Biography
Dana A. Dolan is a policy fellow and adjunct faculty member at George Mason University’s Schar School of Policy and Government, where she teaches graduate courses on the policy process to Mason’s public administration, public policy, and philosophy students who concentrate in ethics and public affairs.
Dolan is also a professorial lecturer in international affairs at The George Washington University’s Elliott School of International Affairs where she teaches graduate courses in qualitative methods.
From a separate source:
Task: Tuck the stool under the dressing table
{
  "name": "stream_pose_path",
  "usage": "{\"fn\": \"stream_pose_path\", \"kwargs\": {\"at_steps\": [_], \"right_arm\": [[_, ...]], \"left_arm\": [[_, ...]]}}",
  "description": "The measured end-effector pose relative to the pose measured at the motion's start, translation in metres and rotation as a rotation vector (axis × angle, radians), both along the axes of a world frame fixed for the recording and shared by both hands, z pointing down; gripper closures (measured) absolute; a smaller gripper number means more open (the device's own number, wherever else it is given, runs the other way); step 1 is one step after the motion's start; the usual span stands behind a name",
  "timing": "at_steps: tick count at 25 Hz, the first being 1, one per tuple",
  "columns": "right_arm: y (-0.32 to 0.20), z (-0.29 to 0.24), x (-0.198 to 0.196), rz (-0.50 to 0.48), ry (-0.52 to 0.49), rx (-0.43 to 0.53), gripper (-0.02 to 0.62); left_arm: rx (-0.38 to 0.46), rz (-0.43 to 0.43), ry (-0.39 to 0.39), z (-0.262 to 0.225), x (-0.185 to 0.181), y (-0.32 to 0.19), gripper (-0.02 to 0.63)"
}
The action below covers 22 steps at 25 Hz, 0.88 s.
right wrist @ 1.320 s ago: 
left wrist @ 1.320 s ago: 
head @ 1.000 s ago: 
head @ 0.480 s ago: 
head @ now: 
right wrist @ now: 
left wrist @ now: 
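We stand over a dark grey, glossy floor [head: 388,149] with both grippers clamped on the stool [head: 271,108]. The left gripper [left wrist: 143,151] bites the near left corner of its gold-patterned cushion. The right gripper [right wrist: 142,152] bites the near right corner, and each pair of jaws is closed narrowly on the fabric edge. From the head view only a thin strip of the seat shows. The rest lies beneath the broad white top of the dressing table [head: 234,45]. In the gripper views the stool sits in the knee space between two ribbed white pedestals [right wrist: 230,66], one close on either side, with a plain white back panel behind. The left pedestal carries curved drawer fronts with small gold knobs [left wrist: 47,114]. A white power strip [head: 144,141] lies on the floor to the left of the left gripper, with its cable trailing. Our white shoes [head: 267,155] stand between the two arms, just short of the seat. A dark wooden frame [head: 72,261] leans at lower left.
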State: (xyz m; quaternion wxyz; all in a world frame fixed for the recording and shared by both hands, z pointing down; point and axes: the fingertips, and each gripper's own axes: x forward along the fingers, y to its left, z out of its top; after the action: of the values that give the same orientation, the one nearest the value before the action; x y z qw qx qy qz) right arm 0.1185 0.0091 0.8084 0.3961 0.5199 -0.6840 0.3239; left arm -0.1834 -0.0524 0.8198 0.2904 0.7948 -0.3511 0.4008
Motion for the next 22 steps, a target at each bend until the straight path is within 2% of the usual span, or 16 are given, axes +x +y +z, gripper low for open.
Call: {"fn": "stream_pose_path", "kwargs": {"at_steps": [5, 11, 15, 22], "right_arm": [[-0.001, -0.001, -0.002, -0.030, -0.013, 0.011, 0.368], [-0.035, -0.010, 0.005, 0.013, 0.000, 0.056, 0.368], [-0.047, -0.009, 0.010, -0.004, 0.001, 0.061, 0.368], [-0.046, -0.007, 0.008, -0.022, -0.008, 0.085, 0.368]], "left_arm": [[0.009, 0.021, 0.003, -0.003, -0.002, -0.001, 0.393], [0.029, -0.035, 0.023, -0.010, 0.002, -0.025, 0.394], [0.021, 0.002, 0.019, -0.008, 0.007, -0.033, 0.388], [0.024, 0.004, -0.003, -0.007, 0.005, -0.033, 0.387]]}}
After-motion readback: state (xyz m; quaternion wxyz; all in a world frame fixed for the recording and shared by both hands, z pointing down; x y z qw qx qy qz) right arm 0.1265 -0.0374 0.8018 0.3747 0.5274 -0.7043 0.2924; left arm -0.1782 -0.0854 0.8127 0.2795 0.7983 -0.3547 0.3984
In her teaching, she draws on both her academic research and her prior experience as a consultant to numerous government agencies (e.g., USPS OIG, IRS, NRC) and in senior positions at a not-for-profit association of major government consulting firms and government clients (e.g., Software Productivity Consortium, Telework Consortium, State IT Consortium).
Her research interests center on long-term governance issues and the politics of policy-making, which she applies to complex global issues such as climate adaptation, resilience, and human migration. Her theoretically rich work has been published in top tier journals such as Policy Studies Journal and Ambio: A Journal of the Human Environment.
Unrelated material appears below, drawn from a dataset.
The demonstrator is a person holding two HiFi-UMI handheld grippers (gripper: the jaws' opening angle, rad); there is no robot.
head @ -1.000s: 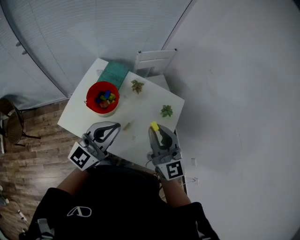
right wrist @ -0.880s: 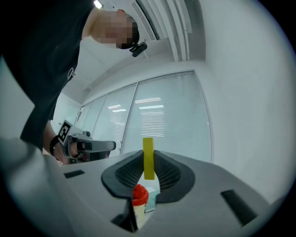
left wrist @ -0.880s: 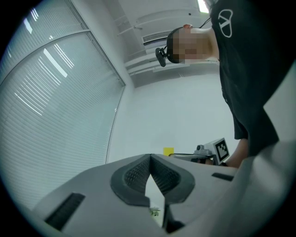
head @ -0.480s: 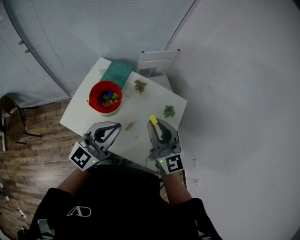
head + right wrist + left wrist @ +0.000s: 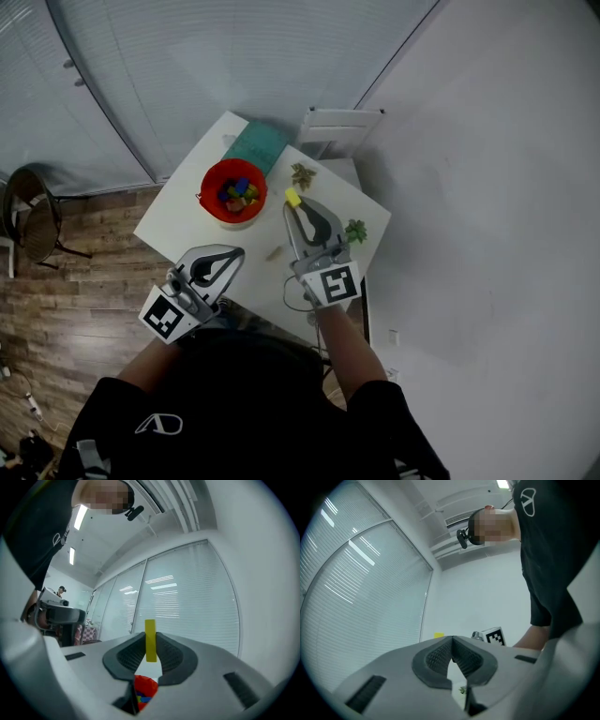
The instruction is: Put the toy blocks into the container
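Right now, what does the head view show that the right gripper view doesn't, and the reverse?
Head view only: two green leaf pieces, a teal mat, the white chair behind the table. Right gripper view only: ribbed pads pressing both flat sides of the yellow block. Both: that block in the right gripper, with the red container of blocks beyond the jaws.

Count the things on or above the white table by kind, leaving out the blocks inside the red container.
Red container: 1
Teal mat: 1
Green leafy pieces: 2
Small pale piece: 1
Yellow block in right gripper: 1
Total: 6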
Dolan is currently completing a book manuscript that revises and updates her Schar School dissertation, which was funded in part by a grant from the National Science Foundation and a competitive award from the provost’s office and was nominated for the Schar School’s “Best Dissertation” award in 2017.
Her conceptual work has been recognized by MSF scholars with an invitation to write a chapter for an edited volume, “The Modern Guide to the Multiple Streams Framework” (Zahariadis, Herweg, Zohlnhöfer, and Petridou, eds. Publication target: 2023) and by crisis management scholars with an invitation to speak at the international conference, “After the Deluge: How to Update our Institutions for Creeping Crises.”
In addition to her doctoral degree in public policy, Dolan holds a master’s degree in information systems from Mason and a bachelor’s joint degree in mathematics and business from Wake Forest University, where she graduated cum laude.